WORK ORDER: Only a number is wanted: how many lines in these records contain the word "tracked"?

Items from a data source:
********************

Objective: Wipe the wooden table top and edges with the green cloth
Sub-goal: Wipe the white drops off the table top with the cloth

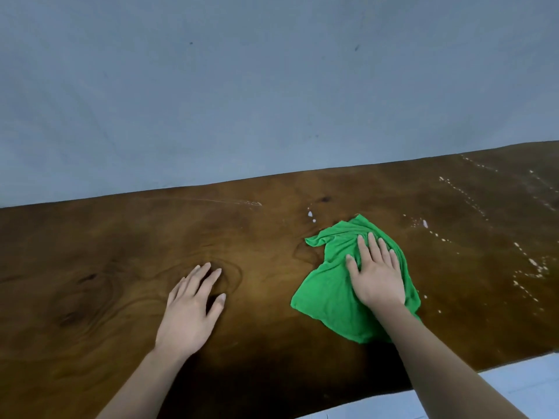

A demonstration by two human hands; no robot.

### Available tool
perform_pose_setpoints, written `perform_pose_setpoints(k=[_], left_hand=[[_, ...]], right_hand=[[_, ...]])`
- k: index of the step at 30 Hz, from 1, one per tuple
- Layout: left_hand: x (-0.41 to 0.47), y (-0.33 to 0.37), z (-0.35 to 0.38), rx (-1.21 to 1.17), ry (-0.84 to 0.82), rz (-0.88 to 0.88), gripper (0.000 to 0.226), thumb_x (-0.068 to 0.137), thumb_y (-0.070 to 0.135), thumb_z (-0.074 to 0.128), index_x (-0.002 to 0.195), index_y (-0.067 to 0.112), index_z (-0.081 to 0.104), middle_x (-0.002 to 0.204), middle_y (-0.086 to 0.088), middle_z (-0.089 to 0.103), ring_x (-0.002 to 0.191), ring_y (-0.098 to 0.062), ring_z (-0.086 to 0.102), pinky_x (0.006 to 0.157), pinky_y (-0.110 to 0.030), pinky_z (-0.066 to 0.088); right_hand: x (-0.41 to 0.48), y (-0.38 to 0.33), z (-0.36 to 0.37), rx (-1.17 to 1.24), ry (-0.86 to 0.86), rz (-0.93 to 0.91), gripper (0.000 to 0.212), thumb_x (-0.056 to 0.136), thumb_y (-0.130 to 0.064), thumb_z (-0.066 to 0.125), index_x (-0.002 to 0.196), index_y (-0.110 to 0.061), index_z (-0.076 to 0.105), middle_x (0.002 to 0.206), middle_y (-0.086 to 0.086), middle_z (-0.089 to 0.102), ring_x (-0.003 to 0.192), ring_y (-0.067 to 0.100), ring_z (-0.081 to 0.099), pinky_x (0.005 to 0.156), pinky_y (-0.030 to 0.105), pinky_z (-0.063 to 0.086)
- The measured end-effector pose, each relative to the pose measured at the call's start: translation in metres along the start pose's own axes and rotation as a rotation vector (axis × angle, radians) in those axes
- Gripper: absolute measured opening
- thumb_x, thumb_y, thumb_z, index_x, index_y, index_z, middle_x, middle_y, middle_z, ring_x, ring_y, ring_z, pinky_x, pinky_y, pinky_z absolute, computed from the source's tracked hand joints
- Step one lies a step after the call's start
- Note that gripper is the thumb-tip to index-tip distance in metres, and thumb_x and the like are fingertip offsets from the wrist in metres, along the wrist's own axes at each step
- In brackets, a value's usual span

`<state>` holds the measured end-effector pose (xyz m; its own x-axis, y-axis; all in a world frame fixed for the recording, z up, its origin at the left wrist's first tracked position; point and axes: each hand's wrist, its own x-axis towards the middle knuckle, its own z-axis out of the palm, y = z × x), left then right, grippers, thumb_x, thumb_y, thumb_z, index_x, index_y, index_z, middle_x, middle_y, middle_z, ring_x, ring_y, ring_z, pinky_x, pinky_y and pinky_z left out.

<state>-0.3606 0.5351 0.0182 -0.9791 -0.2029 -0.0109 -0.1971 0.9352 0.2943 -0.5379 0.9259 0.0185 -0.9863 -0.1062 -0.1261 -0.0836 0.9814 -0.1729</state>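
A dark brown wooden table top (pixel 106 252) fills the lower half of the view. The green cloth (pixel 329 285) lies rumpled on it, right of the middle. My right hand (pixel 375 273) presses flat on the cloth, fingers spread and pointing away from me. My left hand (pixel 190 309) rests palm down on the bare wood to the left, fingers apart, holding nothing. White droplets and streaks (pixel 526 267) mark the wood to the right of the cloth, and a few drops (pixel 311 215) sit just beyond it.
A plain grey-blue wall (pixel 272 86) rises right behind the table's far edge. The table's near edge runs diagonally at the lower right, with pale floor (pixel 514 385) beyond it.
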Motion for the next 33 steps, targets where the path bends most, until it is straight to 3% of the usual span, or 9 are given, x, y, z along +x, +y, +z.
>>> perform_pose_setpoints(k=[3, 7, 11, 16, 22, 27, 33], left_hand=[[0.0, 0.002, 0.0, 0.023, 0.001, -0.003, 0.071, 0.108, 0.069, 0.017, 0.171, 0.039, 0.029, 0.181, 0.011, 0.021, 0.168, -0.01, 0.009, 0.136, -0.042, 0.008], [0.001, 0.001, 0.001, 0.039, 0.009, 0.001, 0.07, 0.109, 0.068, 0.018, 0.171, 0.038, 0.03, 0.181, 0.01, 0.023, 0.168, -0.012, 0.011, 0.136, -0.044, 0.011], [0.0, 0.001, 0.005, 0.053, 0.024, -0.007, 0.063, 0.112, 0.061, 0.026, 0.17, 0.037, 0.033, 0.18, 0.008, 0.026, 0.168, -0.013, 0.014, 0.136, -0.045, 0.015], [0.0, 0.004, 0.005, 0.052, 0.029, -0.018, 0.062, 0.111, 0.059, 0.034, 0.169, 0.036, 0.035, 0.179, 0.007, 0.028, 0.168, -0.015, 0.016, 0.135, -0.048, 0.017], [0.005, 0.005, 0.003, 0.075, -0.007, -0.046, 0.069, 0.108, 0.068, 0.025, 0.171, 0.039, 0.03, 0.181, 0.008, 0.023, 0.168, -0.018, 0.016, 0.135, -0.048, 0.014], [0.003, 0.006, 0.003, 0.079, -0.004, -0.039, 0.07, 0.108, 0.067, 0.022, 0.171, 0.038, 0.028, 0.181, 0.008, 0.022, 0.168, -0.017, 0.014, 0.135, -0.049, 0.015], [0.003, 0.006, 0.002, 0.081, 0.004, -0.03, 0.068, 0.109, 0.066, 0.023, 0.171, 0.038, 0.03, 0.181, 0.007, 0.023, 0.168, -0.018, 0.015, 0.135, -0.049, 0.016]], right_hand=[[-0.02, -0.033, 0.004, -0.046, -0.049, -0.023, 0.086, 0.106, -0.074, -0.009, 0.175, -0.025, -0.017, 0.184, 0.006, -0.022, 0.17, 0.03, -0.021, 0.14, 0.052, -0.005], [-0.087, -0.095, 0.017, -0.099, -0.14, -0.246, 0.083, 0.103, -0.077, -0.017, 0.17, -0.028, -0.031, 0.177, 0.007, -0.037, 0.164, 0.036, -0.033, 0.138, 0.058, -0.01], [-0.151, -0.134, 0.032, -0.102, -0.198, -0.524, 0.081, 0.11, -0.077, 0.003, 0.176, -0.032, -0.016, 0.182, 0.001, -0.028, 0.167, 0.029, -0.032, 0.137, 0.057, -0.007], [-0.163, -0.1, 0.026, -0.088, -0.202, -0.712, 0.076, 0.112, -0.078, 0.01, 0.178, -0.041, -0.002, 0.186, -0.008, -0.015, 0.169, 0.018, -0.025, 0.137, 0.047, -0.013], [-0.115, -0.006, 0.0, -0.095, -0.141, -0.433, 0.076, 0.106, -0.085, 0.002, 0.173, -0.052, -0.01, 0.183, -0.012, -0.019, 0.169, 0.013, -0.025, 0.139, 0.046, -0.007], [-0.059, 0.086, -0.016, -0.063, -0.033, -0.068, 0.086, 0.101, -0.089, -0.003, 0.176, -0.047, -0.003, 0.187, -0.006, -0.003, 0.173, 0.016, -0.008, 0.14, 0.045, 0.001], [-0.036, 0.067, -0.011, -0.012, 0.012, 0.249, 0.083, 0.108, -0.074, 0.004, 0.179, -0.03, -0.004, 0.188, 0.005, -0.006, 0.173, 0.028, -0.007, 0.14, 0.053, 0.002]])
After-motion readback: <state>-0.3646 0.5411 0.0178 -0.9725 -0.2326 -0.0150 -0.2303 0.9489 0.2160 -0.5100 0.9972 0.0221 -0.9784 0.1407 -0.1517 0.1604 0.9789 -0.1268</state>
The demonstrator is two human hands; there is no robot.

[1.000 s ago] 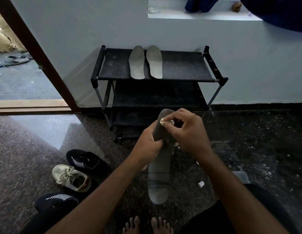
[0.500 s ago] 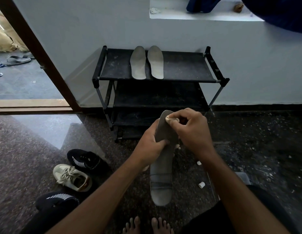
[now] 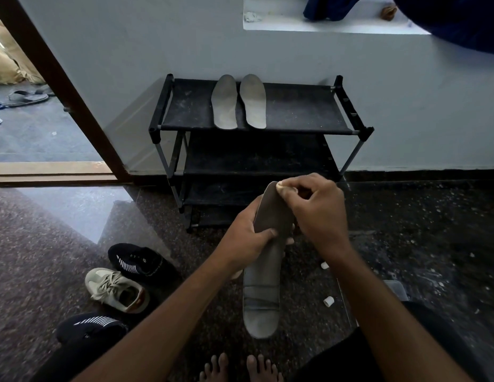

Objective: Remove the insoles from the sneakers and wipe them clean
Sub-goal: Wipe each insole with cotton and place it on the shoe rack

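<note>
Here, a grey insole is being held upright above the floor, in front of the shoe rack, and its lower end is being pointed toward the bare feet. It is being gripped around the middle by the left hand: the fingers are being curled behind it, and the thumb is being pressed on its front face. At the upper end of the insole, a small pale wad is being pinched by the right hand. The fingers of this hand are being bent tightly around the wad, and the wad is being pressed against the top edge of the insole. What the wad is made of cannot be told.

Two more insoles are being kept side by side on the top shelf of the shoe rack. Whether they are touching cannot be told.

On the floor, left of the arms, a black sneaker with white stripes is lying, and a beige sneaker with laces is lying just beside it. A dark sneaker with white stripes is being partly hidden nearer to the person. Two small white bits are lying on the floor, right of the held insole.
</note>
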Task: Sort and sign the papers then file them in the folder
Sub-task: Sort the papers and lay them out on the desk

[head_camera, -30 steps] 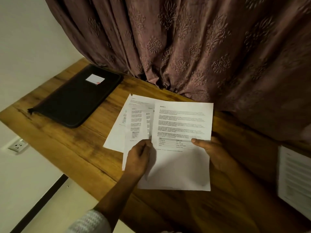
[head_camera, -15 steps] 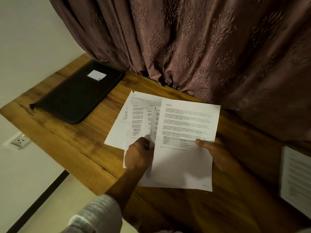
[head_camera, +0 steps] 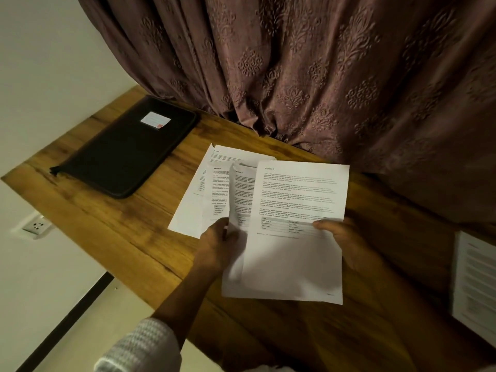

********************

OUTPUT: 2